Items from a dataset

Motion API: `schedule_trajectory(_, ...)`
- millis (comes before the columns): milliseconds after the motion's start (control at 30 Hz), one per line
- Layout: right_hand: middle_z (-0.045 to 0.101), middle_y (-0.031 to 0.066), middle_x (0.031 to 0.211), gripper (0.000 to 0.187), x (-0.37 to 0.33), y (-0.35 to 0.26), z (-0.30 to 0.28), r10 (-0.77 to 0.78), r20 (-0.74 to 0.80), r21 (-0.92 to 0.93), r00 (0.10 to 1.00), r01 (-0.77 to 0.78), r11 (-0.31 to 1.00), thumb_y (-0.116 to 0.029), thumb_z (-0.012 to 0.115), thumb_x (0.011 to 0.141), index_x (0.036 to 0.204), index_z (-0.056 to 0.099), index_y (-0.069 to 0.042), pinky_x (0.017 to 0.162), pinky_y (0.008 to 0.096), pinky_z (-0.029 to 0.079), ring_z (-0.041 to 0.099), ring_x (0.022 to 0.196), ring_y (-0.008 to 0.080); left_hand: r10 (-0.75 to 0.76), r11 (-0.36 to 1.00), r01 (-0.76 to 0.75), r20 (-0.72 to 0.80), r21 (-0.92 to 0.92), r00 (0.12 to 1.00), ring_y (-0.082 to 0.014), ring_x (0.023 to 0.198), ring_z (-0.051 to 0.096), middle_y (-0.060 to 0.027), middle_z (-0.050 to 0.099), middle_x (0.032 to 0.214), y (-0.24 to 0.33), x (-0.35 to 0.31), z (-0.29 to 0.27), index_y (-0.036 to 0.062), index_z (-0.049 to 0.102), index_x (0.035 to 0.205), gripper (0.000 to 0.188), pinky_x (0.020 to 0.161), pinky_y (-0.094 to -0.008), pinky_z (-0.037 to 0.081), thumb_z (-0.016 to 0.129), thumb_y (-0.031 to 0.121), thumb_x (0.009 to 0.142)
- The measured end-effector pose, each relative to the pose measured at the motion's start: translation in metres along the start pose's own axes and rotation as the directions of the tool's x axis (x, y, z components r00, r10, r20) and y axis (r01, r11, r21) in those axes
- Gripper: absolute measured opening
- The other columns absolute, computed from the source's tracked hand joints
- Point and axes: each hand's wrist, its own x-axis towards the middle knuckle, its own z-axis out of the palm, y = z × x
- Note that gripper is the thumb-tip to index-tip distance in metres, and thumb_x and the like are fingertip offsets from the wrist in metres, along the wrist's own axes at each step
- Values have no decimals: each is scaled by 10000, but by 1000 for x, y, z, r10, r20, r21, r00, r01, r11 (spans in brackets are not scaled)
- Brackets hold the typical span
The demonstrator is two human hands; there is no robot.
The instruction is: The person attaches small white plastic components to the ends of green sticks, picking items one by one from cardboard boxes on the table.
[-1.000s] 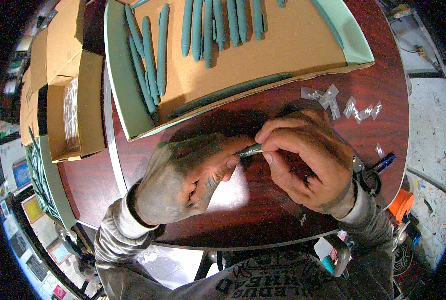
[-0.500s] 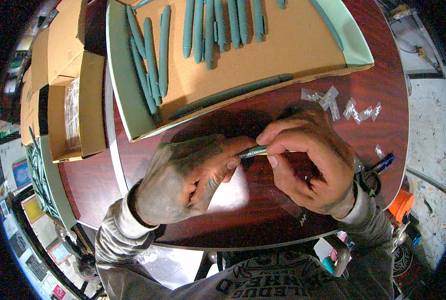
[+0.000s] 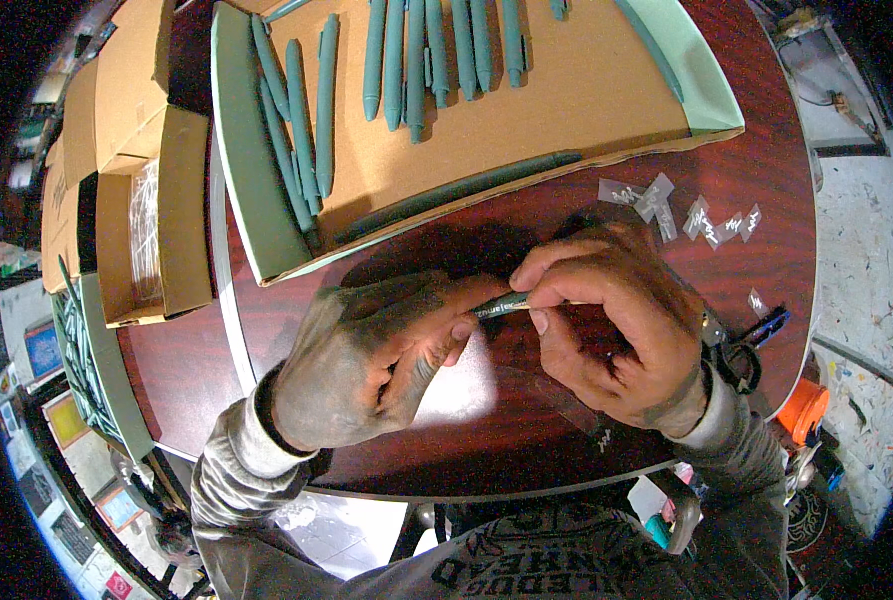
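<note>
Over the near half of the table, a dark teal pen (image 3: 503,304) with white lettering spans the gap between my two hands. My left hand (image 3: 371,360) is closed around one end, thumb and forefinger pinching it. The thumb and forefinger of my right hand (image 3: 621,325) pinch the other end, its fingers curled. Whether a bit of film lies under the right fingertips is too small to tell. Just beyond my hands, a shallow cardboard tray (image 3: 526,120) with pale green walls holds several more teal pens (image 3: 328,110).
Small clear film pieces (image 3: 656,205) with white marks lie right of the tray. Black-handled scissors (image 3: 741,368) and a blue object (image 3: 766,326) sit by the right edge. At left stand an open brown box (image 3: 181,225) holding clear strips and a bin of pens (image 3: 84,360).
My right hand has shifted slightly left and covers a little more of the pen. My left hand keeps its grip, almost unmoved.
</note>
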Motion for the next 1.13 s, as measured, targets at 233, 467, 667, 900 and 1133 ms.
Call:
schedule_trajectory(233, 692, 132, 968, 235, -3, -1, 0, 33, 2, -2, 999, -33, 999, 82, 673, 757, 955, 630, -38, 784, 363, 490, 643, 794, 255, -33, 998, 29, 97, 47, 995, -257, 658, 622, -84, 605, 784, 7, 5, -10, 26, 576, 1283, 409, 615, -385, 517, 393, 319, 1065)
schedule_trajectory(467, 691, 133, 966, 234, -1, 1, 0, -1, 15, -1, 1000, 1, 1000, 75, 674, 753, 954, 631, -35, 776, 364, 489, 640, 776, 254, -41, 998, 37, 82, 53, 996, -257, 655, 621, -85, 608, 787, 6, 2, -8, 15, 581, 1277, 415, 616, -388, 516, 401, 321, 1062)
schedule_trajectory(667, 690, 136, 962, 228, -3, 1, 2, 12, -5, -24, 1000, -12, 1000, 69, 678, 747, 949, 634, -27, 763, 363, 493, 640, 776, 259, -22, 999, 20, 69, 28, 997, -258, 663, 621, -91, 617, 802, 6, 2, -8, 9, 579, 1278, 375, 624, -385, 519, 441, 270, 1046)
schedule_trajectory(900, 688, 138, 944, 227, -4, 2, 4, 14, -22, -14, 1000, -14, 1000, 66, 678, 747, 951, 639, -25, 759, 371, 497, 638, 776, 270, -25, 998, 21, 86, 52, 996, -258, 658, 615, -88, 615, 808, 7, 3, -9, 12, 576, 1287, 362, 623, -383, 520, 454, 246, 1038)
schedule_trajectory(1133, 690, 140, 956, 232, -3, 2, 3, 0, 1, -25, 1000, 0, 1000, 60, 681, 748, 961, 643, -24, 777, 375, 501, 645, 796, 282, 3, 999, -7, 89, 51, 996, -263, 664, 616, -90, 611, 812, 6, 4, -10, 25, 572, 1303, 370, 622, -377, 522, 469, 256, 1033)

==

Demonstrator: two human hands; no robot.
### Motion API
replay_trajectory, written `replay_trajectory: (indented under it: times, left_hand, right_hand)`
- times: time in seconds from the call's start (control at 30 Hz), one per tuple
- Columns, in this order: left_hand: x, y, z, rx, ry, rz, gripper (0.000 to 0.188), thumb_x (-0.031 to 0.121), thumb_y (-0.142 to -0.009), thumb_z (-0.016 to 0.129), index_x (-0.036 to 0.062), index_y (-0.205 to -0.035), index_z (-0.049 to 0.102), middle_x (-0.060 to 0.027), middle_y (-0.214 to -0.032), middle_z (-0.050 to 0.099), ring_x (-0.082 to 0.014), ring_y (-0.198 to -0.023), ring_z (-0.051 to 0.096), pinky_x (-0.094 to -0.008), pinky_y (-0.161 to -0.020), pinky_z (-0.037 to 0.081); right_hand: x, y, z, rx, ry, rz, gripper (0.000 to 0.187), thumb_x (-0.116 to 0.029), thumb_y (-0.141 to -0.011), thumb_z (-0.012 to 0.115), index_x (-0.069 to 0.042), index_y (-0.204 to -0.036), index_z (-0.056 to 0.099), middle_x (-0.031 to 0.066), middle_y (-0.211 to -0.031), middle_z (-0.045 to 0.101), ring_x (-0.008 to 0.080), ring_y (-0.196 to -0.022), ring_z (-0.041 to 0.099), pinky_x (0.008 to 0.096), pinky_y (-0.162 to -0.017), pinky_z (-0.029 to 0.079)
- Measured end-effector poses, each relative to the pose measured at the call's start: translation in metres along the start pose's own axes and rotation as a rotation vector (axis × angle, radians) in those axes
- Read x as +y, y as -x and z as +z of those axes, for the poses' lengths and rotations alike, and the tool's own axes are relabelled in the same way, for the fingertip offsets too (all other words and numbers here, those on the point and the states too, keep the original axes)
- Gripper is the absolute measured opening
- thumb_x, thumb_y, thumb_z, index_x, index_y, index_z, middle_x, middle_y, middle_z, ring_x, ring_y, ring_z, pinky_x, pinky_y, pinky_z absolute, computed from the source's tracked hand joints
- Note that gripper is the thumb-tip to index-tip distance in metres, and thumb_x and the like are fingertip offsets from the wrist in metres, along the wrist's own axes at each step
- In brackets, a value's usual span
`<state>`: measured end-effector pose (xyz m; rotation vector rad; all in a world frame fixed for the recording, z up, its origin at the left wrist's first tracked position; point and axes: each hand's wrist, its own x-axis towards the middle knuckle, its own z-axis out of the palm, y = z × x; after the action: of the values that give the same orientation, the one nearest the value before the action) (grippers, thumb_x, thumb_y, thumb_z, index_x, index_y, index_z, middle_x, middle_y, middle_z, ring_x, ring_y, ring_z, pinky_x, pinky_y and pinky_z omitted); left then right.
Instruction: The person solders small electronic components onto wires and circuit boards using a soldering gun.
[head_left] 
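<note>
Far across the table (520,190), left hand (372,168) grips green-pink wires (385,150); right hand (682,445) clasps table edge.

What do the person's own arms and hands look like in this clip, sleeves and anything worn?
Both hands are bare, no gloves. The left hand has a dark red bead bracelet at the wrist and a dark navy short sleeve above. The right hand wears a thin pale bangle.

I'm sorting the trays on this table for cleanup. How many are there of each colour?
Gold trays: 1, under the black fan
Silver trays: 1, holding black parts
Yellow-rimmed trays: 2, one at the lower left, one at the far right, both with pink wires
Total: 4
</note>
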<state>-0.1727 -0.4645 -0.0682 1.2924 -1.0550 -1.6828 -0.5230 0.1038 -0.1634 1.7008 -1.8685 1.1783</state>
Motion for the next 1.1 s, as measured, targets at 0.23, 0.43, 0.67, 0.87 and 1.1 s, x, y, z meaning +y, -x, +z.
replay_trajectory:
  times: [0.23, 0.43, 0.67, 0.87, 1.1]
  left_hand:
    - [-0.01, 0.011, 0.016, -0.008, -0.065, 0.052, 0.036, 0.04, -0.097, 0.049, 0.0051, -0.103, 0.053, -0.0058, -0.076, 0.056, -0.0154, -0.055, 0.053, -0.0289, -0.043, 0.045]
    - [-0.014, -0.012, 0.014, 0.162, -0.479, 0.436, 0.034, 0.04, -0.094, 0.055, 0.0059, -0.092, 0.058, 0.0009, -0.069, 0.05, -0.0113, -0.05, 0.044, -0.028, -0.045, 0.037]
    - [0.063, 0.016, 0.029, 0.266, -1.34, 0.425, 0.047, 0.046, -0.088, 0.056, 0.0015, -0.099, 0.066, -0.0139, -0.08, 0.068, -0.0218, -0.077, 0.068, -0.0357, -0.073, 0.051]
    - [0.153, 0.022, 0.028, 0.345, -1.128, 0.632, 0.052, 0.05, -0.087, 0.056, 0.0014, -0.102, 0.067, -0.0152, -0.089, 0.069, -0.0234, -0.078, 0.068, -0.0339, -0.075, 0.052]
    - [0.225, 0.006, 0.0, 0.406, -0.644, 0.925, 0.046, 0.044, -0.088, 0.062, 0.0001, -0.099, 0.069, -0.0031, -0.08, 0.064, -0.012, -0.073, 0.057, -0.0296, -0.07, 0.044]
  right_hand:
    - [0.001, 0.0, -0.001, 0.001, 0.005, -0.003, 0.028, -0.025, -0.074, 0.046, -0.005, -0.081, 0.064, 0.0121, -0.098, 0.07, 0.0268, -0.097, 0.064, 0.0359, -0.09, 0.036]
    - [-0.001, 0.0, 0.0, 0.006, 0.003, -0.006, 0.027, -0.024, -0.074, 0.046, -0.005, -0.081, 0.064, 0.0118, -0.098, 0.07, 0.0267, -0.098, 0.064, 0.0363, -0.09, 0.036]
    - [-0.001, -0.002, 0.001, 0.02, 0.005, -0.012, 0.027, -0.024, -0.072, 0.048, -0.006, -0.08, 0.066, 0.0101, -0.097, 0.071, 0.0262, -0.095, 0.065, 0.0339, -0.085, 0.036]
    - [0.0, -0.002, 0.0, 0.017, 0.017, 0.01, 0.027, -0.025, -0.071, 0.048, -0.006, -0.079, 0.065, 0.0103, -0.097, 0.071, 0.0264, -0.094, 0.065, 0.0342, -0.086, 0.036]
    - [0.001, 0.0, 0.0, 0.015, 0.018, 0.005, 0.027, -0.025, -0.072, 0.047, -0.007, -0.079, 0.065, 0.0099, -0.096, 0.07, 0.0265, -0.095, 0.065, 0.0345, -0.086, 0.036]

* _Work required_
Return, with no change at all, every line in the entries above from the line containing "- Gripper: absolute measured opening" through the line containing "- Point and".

* _Problem solution_
- Gripper: absolute measured opening
- The other columns absolute, computed from the source's tracked hand joints
- Point and axes: each hand's wrist, its own x-axis towards the middle knuckle, its own z-axis out of the palm, y = z × x

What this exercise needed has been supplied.